**What the task requires**
Starting at the first line of the data and ending at the line with "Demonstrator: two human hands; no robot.", copy each line exactly. Include both of those lines, but no pictures.

**Dataset content**
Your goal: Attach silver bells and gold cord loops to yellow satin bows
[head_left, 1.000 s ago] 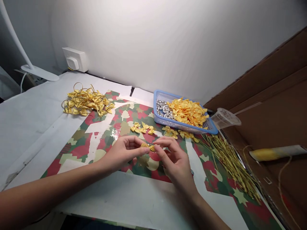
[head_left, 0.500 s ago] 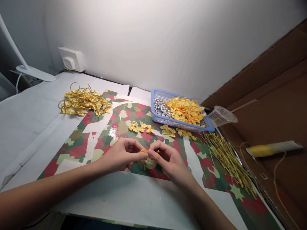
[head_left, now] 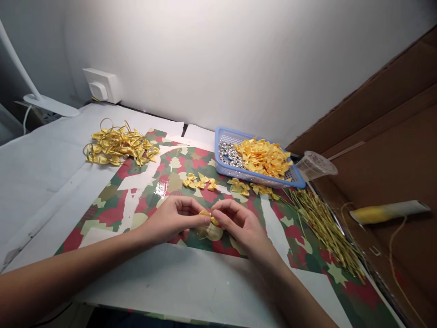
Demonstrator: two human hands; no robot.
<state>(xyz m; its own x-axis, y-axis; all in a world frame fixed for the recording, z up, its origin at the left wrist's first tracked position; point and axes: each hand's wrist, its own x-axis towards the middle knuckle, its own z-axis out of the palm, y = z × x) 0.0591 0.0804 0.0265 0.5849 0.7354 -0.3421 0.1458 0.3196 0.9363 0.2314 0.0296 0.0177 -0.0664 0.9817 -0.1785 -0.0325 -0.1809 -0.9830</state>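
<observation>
Now, over the red-and-green camouflage paper mat (head_left: 102, 216), a blue plastic basket (head_left: 218, 155) brims with yellow satin bows (head_left: 263, 158), looped gold bows (head_left: 118, 146) heap far left, and the left hand (head_left: 172, 218) and right hand (head_left: 241, 223) pinch one tiny yellow bow (head_left: 209, 217) together mid-mat.

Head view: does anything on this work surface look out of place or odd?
The clear plastic cup lies tipped on its side beside the blue perforated basket instead of standing upright; nothing else stands out.
</observation>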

**Reply**
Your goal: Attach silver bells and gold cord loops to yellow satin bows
[head_left, 1.000 s ago] 
[head_left, 0.500 s ago] 
[head_left, now] 
Demonstrator: two human hands; no robot.

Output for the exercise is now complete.